■ About this task: Beginning at the first line of the material, output each line exactly until you reach and include the line containing "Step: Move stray". Leave every picture out.

■ Available data:
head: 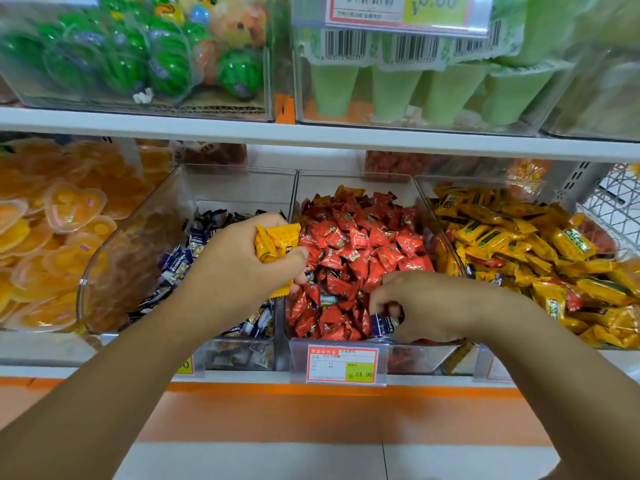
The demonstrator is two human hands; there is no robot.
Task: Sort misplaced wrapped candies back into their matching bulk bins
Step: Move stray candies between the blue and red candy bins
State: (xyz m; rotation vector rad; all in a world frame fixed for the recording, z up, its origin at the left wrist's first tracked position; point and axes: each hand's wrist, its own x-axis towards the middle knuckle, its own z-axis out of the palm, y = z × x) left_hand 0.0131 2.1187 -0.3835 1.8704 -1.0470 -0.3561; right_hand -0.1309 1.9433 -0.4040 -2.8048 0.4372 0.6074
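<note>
Candy in a dark blue wrapper (pixel 382 323) is pinched between the curled fingertips of the right hand (pixel 426 306), low against the front wall of the red candy bin (pixel 356 180), on top of the red pieces. The left hand (pixel 242 261) hovers over the divide between that bin and the blue candy bin (pixel 239 188) to its left, fingers and thumb curled round a clutch of yellow candies (pixel 277 242). The yellow candy bin (pixel 485 185) stands just beside the red one toward the shelf's right end, with a few red pieces among the yellow. A price label (pixel 341 365) hangs on the shelf's front edge below the red bin. Orange jelly cups (pixel 52 237) fill the shelf's left end
</note>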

■ Answer below:
head: 
The demonstrator is two human hands; there is no robot.
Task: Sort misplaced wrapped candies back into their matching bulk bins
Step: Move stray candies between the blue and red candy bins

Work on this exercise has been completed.